Srbulje were published in printed form between the 15th and 17th centuries. The history of printing of early Serbian language books is connected with historical situation on the territory populated by Serbs. When printing press was invented significant part of this territory was captured by Ottoman Empire which subjected Christian population to process of islamization. The printing of Serbian language books had a mission to resist to the islamization of the Serbs and to preserve their identity as internal enemies of the Ottoman Empire. Faced with danger from the Ottoman Empire, Venice and Vatican tolerated to certain extent activities of Serbian diaspora and printing of srbulje.

The first book printed on Serbian language is Cetinje Octoechos (Октоих) which is of exceptional importance as the first book printed on Serbian language. It was printed by Hieromonk Makarije in the Crnojević printing house, established Đurađ Crnojević in Zeta.

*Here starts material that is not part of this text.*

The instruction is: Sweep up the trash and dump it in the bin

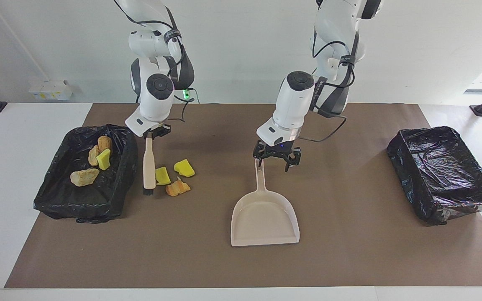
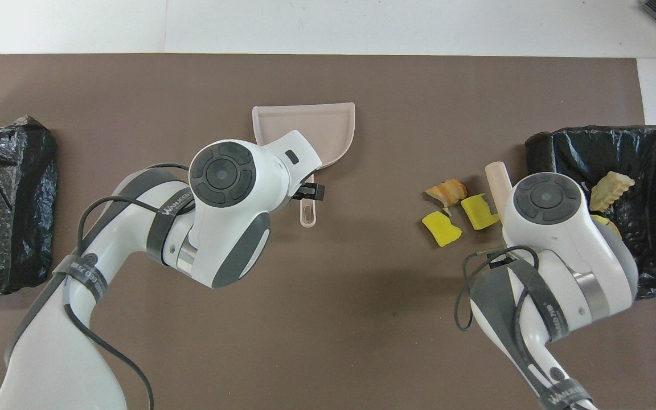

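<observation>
Three bits of trash lie on the brown mat beside the bin (image 1: 52,200) at the right arm's end: two yellow wedges (image 1: 162,176) (image 1: 184,168) and an orange striped lump (image 1: 177,188). In the overhead view they show as the wedges (image 2: 442,229) (image 2: 479,211) and the lump (image 2: 446,191). Several more bits (image 1: 84,177) lie in that bin. My right gripper (image 1: 154,134) is shut on the beige brush (image 1: 149,167), whose bristles rest on the mat next to the wedges. My left gripper (image 1: 275,163) is open just over the handle end of the beige dustpan (image 1: 265,217).
A second black-lined bin (image 1: 442,175) stands at the left arm's end of the mat (image 1: 349,259), with nothing in it. In the overhead view the right arm hides part of the brush (image 2: 497,179) and of the bin (image 2: 652,148).
</observation>
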Motion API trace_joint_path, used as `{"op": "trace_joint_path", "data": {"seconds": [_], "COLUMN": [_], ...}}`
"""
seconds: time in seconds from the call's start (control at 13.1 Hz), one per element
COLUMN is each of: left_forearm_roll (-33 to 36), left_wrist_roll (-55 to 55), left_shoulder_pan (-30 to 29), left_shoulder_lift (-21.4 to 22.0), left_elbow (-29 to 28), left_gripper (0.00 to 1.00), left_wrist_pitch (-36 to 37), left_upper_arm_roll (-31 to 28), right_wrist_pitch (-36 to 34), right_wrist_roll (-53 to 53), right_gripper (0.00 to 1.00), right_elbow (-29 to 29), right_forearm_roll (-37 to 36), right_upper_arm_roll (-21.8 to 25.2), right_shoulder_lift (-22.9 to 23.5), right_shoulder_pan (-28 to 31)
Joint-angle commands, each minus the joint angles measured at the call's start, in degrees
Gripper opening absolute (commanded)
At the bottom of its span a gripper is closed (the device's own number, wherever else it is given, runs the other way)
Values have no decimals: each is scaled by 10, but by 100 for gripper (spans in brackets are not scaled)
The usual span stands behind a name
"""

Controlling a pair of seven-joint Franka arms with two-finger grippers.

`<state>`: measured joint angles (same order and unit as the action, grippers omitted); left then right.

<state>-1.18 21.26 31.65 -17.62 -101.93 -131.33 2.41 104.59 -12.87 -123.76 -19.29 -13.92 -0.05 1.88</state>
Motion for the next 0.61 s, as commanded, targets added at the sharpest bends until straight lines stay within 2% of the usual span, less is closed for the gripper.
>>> {"op": "trace_joint_path", "data": {"seconds": [0.0,0.3,0.38,0.53], "left_forearm_roll": [7,34,43,48], "left_wrist_roll": [42,98,117,128], "left_shoulder_pan": [28,53,53,52], "left_shoulder_lift": [4,-27,-27,-27], "left_elbow": [-35,-39,-38,-39], "left_gripper": [100,100,98,84], "left_wrist_pitch": [-47,-79,-79,-79], "left_upper_arm_roll": [-11,-12,-12,-12], "right_wrist_pitch": [8,30,30,30], "right_wrist_roll": [25,15,13,14], "right_gripper": [0,0,0,0], "right_elbow": [-3,-4,-2,-2], "right_forearm_roll": [-8,-3,2,11], "right_upper_arm_roll": [-9,-10,-12,-12], "right_shoulder_lift": [-5,21,22,28], "right_shoulder_pan": [16,15,15,8]}}
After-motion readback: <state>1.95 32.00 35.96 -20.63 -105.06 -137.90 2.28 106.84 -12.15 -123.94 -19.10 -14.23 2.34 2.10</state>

During 16th century srbulje were printed in many other printing shops, including Serbian Venetian Printing House, Goražde printing house, Rujno Monastery printing house and many other. Most of printing houses were established in churches and monasteries, which was by some scholars perceived as evidence that Serbian Orthodox Church still received significant income, although Serbia was under Ottoman Empire. The Ottomans were opposed to the printing of the books generally, and especially to Christian liturgical books. According to some authors, printing houses were deliberately established in remote churches and monasteries like in case of Mrkšina crkva printing house, Rujno Monastery printing house and Goražde printing house, to hide their activities from the Ottomans.

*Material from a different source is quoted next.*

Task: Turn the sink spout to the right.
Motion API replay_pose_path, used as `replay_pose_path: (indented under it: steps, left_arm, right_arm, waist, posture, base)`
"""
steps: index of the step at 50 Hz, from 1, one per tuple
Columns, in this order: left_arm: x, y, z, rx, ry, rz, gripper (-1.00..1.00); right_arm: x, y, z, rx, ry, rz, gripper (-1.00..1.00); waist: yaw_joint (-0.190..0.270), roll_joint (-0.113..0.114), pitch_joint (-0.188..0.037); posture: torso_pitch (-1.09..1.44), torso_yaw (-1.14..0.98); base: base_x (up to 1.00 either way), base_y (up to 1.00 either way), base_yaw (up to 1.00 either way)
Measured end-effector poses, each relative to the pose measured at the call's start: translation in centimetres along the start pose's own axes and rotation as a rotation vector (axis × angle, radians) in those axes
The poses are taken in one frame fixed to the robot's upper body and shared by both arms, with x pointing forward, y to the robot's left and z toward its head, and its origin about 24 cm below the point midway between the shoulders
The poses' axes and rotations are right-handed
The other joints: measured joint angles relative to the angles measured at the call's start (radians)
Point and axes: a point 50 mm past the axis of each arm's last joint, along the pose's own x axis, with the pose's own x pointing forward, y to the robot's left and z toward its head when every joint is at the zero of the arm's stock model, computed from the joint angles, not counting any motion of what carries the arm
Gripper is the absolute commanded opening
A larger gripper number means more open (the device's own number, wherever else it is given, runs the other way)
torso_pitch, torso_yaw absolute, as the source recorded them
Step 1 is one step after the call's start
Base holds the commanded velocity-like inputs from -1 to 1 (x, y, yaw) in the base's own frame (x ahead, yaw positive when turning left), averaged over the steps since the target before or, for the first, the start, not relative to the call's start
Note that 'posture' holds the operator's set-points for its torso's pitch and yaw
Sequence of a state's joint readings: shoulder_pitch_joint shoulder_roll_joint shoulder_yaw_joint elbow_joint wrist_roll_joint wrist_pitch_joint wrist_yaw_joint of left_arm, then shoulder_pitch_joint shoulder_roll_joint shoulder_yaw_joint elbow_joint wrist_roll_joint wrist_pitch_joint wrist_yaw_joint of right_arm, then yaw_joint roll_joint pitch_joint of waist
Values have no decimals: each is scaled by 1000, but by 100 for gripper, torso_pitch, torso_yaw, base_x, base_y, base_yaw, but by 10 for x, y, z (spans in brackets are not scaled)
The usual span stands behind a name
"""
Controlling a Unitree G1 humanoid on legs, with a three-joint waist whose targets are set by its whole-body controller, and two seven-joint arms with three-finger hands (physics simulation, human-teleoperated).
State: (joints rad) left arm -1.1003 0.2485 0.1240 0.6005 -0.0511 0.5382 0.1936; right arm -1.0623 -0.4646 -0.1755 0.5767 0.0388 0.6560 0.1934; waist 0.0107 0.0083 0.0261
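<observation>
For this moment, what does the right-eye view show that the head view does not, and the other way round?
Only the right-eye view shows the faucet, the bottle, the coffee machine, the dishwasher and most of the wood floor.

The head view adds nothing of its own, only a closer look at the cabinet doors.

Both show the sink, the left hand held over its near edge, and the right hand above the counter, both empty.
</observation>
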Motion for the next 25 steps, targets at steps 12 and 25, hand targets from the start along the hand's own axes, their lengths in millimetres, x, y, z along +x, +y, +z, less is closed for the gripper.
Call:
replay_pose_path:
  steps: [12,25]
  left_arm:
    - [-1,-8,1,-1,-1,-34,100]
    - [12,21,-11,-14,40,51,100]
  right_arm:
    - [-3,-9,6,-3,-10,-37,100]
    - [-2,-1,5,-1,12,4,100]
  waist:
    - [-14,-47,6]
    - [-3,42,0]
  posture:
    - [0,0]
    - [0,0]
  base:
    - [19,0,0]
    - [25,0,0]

Jerolim Zagurović and Vićenco Vuković were the last printers of printed srbulje. There was only one book printed in 1638 in Venice by Bartholomew Ginami, but that was only a reprint of psalter with book of hours published by Zagurović in 1569.

== Replacement by Russian books ==
The influence of Russian language liturgical books was intensified since 1726, when Russian graduate teachers from Kyiv Mohyla Academy arrived at Sremski Karlovci's newly established Slavonic-Latin-Greek schools. Based on the monastic rules of Metropolitan Vikentije Jovanović of Karlovci, liturgical books had to be written in Russian recension of Church Slavic. During the 18th century srbulje became scarce, and churches had to import and use Russian language liturgical books, thus furthering the departure from old Serbian literary traditions.

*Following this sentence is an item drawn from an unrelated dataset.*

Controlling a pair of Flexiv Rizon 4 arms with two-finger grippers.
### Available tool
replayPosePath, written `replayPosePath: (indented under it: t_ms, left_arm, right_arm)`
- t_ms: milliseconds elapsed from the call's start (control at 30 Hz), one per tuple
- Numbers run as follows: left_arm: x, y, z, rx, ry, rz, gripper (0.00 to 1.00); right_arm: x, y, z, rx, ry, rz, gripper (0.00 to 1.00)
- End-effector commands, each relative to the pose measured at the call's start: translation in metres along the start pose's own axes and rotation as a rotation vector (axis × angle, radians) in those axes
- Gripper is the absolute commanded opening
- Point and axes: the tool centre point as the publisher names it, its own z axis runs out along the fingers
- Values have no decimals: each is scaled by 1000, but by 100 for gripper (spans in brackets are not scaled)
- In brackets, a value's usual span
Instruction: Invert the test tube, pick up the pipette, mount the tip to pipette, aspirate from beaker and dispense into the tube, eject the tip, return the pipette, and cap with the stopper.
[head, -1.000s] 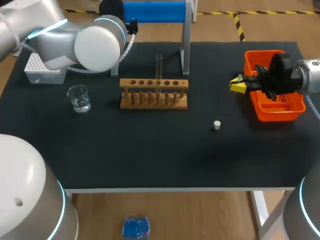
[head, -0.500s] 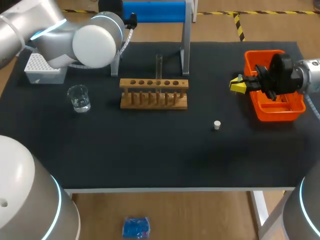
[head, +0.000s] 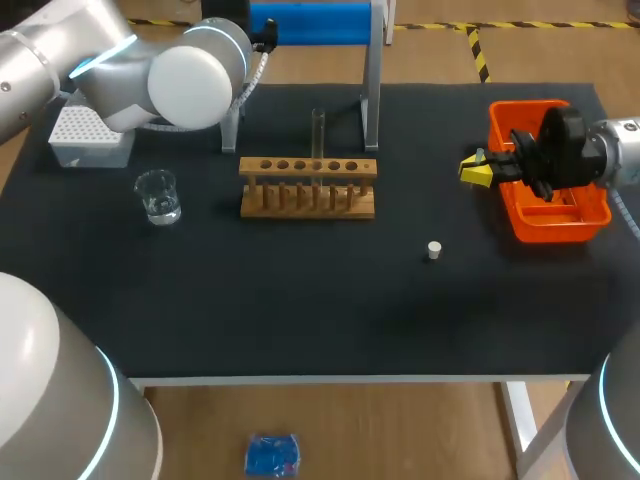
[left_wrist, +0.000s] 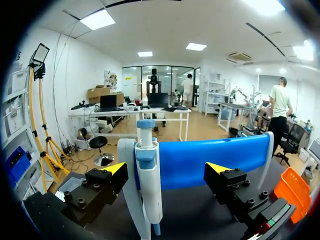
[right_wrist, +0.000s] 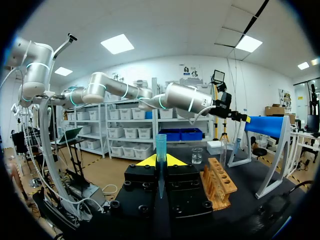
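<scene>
1. Presently, the pipette (left_wrist: 148, 175) is framed by the wide-open left gripper (left_wrist: 167, 170).
2. A blue tip (right_wrist: 160, 145) is clamped by the right gripper (right_wrist: 160, 161).
3. The test tube (head: 318, 130) is stood in the rack (head: 308, 200).

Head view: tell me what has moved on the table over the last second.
The left arm eased a little toward the table's far edge. Its tool is open, with the hanging pipette between its fingers, not gripped. The right arm, test tube, rack, beaker and stopper stayed put.
</scene>
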Motion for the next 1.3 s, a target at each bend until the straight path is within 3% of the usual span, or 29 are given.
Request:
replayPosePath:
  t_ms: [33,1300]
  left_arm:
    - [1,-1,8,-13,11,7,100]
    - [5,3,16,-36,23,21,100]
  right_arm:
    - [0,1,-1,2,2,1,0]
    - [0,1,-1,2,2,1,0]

== Early 19th century collecting ==
At the beginning of the 19th century collectionaries from various countries, including Vuk Karadžić, collected srbulje. In Montenegro and Herzegovina this task was performed by Vuk Popović (priest from Kotor) and Vuk Vrčević, on behalf of Vuk Karadžić. Vuk Popović received from Vuk Karadžić new liturgical books printed on Serbian language and exchanged them for srbulje. Three Vuks (Karadžić, Popović and Vrčević) with support of Russian scholars collected almost all remaining srbulje from Montenegro. Besides from Montenegro, Vuk Karadžić also received srbulje from Dalmatia, Zadar, Osijek, Sombor, etc... Every time he travelled to Serbia Karadžić would use the opportunity to visit monasteries and prepare lists of their old liturgical books. This activities were not always welcomed by the people in service of knjaz Miloš Obrenović in Kragujevac.